__Task requirements__
Set down, please, without alteration, the lines of the entries below from the first through the one containing "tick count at".

Extracted data entries:
****************************************

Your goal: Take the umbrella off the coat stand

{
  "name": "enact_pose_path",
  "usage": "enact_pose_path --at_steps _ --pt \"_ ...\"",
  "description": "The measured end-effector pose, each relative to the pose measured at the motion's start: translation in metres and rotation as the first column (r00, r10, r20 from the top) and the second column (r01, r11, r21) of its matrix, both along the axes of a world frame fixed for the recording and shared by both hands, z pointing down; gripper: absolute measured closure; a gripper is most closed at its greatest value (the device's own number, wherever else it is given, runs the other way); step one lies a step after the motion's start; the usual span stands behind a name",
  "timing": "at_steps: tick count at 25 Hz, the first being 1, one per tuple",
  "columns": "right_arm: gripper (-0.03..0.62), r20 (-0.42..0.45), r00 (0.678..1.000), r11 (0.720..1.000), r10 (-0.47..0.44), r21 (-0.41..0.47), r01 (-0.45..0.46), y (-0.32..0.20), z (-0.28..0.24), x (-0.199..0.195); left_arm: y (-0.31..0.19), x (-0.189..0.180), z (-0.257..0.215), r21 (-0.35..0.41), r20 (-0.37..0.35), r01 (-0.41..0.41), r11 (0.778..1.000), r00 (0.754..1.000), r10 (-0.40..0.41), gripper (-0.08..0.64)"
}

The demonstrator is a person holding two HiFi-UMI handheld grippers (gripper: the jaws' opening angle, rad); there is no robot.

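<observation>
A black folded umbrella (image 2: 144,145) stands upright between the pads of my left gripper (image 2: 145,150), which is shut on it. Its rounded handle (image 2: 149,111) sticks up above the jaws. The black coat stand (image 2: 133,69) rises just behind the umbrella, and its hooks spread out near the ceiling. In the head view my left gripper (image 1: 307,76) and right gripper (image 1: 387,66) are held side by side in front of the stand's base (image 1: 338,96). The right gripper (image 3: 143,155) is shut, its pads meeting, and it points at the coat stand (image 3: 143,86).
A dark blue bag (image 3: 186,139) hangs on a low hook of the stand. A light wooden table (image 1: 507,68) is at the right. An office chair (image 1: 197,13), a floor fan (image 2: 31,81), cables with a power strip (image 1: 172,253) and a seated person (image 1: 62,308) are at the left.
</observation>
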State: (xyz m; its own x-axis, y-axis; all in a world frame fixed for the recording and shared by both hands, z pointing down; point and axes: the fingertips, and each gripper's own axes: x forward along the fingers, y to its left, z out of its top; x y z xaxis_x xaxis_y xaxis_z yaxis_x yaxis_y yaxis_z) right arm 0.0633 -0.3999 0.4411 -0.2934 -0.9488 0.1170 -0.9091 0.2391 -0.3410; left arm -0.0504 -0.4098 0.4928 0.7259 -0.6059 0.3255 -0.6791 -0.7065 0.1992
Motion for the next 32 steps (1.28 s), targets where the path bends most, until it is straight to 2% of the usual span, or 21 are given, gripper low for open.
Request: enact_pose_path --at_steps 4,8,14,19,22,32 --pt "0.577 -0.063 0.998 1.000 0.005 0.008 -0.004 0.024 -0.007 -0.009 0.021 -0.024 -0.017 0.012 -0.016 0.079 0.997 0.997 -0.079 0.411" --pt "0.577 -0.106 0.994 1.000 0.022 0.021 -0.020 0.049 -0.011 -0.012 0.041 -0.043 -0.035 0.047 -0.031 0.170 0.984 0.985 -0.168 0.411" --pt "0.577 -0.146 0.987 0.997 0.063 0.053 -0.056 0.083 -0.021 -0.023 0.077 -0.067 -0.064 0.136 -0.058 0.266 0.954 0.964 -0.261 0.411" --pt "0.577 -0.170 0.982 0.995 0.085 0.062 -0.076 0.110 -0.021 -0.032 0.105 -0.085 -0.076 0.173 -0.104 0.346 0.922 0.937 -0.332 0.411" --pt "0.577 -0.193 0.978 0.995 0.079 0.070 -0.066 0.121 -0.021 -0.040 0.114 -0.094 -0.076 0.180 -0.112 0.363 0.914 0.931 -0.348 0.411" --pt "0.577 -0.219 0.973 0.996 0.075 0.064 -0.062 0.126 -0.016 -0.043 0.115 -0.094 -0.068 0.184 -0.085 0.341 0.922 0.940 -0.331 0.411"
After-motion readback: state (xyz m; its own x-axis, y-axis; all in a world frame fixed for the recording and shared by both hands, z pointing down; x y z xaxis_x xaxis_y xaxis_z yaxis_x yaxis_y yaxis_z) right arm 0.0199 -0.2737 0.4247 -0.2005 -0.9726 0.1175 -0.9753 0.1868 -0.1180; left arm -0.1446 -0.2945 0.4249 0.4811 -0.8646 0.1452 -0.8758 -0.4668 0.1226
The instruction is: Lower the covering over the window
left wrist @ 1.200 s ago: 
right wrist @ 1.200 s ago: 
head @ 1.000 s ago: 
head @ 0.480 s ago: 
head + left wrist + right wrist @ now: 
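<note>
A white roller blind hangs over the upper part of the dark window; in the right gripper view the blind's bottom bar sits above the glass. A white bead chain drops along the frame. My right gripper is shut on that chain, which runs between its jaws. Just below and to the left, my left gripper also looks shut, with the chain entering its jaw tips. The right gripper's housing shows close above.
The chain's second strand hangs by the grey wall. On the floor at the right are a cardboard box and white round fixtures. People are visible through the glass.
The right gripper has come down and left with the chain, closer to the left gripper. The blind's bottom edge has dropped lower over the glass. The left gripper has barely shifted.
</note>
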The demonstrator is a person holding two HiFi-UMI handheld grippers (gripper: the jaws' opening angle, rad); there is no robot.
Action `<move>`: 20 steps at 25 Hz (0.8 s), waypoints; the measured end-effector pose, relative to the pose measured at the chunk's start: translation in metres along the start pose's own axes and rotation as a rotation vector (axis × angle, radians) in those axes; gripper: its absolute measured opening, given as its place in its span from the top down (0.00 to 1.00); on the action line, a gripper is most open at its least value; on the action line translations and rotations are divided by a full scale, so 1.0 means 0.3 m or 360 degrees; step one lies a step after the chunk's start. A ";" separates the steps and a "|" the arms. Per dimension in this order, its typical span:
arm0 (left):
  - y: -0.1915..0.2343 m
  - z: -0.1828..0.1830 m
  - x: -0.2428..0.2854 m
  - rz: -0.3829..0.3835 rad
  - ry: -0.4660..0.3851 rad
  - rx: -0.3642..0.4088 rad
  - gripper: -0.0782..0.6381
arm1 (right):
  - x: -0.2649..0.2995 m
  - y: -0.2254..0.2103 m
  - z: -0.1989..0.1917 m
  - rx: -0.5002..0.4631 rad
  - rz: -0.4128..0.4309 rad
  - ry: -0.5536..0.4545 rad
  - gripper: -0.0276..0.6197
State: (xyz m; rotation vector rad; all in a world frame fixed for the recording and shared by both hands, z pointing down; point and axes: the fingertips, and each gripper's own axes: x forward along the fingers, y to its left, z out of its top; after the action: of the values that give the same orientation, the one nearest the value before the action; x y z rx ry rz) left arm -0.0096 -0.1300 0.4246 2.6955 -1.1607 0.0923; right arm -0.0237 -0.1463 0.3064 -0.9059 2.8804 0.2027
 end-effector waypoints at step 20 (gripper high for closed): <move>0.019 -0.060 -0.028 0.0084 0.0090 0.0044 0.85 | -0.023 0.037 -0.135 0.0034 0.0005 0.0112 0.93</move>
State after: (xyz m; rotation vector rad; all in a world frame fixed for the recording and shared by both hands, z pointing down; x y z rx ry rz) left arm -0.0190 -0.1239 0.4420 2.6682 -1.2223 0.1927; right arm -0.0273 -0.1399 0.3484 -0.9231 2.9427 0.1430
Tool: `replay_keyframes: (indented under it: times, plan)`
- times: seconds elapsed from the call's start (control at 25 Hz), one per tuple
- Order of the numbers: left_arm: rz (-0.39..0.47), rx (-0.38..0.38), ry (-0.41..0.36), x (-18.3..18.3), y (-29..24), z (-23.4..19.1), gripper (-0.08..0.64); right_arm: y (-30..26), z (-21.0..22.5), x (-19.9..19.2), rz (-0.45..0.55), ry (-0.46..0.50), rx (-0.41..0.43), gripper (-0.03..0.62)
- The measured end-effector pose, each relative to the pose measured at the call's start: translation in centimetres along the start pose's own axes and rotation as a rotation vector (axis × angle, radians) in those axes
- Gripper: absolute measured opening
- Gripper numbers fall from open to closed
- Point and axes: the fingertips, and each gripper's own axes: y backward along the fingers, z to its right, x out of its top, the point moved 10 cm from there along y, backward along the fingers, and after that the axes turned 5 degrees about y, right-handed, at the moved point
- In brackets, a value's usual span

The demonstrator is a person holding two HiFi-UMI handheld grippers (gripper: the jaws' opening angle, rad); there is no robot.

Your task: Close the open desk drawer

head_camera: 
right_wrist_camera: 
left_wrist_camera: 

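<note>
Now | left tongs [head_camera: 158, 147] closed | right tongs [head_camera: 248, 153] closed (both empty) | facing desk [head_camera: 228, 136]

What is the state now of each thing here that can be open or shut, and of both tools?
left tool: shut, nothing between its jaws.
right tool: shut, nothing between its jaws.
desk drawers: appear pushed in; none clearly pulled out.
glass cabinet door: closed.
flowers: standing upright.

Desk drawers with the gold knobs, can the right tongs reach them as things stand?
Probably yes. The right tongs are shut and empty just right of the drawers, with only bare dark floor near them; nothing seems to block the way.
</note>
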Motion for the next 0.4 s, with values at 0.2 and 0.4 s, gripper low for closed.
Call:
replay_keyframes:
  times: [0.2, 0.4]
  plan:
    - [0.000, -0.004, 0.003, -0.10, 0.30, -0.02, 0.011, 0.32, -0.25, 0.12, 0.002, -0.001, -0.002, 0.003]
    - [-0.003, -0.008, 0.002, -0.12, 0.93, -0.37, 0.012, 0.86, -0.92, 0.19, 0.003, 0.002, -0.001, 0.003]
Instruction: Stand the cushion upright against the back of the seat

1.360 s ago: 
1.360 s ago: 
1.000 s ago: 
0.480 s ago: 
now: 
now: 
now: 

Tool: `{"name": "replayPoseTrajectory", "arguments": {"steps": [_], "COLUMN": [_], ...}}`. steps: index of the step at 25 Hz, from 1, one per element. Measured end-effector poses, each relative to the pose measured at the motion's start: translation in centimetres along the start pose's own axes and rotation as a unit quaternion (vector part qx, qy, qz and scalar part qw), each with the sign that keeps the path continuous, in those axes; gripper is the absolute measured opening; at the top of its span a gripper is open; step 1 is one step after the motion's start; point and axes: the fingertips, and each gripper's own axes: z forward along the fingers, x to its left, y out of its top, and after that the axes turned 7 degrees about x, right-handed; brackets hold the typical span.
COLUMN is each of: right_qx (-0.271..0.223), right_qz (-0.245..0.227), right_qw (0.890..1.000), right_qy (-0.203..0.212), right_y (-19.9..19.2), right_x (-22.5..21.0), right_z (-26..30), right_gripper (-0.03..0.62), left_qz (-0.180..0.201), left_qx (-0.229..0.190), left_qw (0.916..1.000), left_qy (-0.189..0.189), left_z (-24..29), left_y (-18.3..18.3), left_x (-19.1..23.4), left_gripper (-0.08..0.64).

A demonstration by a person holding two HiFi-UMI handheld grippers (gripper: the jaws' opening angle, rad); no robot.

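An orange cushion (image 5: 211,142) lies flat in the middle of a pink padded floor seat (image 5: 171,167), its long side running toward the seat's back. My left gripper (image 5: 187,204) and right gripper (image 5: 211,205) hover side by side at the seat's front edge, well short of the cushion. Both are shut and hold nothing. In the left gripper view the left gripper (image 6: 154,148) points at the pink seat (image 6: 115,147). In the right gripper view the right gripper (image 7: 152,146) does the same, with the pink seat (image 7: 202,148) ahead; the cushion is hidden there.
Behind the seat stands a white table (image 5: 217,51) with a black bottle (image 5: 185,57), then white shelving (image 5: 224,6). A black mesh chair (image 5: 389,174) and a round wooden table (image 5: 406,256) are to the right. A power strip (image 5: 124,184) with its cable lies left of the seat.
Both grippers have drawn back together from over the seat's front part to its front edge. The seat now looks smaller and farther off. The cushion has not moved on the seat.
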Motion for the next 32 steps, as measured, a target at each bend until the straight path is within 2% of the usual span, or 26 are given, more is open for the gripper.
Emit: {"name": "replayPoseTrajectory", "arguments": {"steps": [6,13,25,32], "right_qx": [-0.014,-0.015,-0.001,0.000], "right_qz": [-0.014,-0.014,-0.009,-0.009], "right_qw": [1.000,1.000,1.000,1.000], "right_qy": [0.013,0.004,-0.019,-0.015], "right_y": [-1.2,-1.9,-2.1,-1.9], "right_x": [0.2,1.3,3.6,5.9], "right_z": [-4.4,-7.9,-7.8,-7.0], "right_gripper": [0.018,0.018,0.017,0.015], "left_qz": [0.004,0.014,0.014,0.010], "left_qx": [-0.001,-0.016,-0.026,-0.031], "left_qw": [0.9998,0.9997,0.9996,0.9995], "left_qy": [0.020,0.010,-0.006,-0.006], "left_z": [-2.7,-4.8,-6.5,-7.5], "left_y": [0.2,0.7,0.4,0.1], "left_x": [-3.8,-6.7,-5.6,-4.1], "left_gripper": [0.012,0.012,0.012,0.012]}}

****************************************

__Task answer__
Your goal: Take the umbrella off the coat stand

{
  "name": "enact_pose_path",
  "usage": "enact_pose_path --at_steps _ --pt \"_ ...\"",
  "description": "The measured end-effector pose, each relative to the pose measured at the motion's start: translation in metres and rotation as the first column (r00, r10, r20 from the top) and the second column (r01, r11, r21) of its matrix, both along the axes of a world frame fixed for the recording and shared by both hands, z pointing down; gripper: absolute measured closure; a gripper is most closed at its greatest value (the device's own number, wherever else it is given, runs the other way); step one lies a step after the motion's start; the usual span stands behind a name",
  "timing": "at_steps: tick count at 25 Hz, the first being 1, one per tuple",

The output above is complete.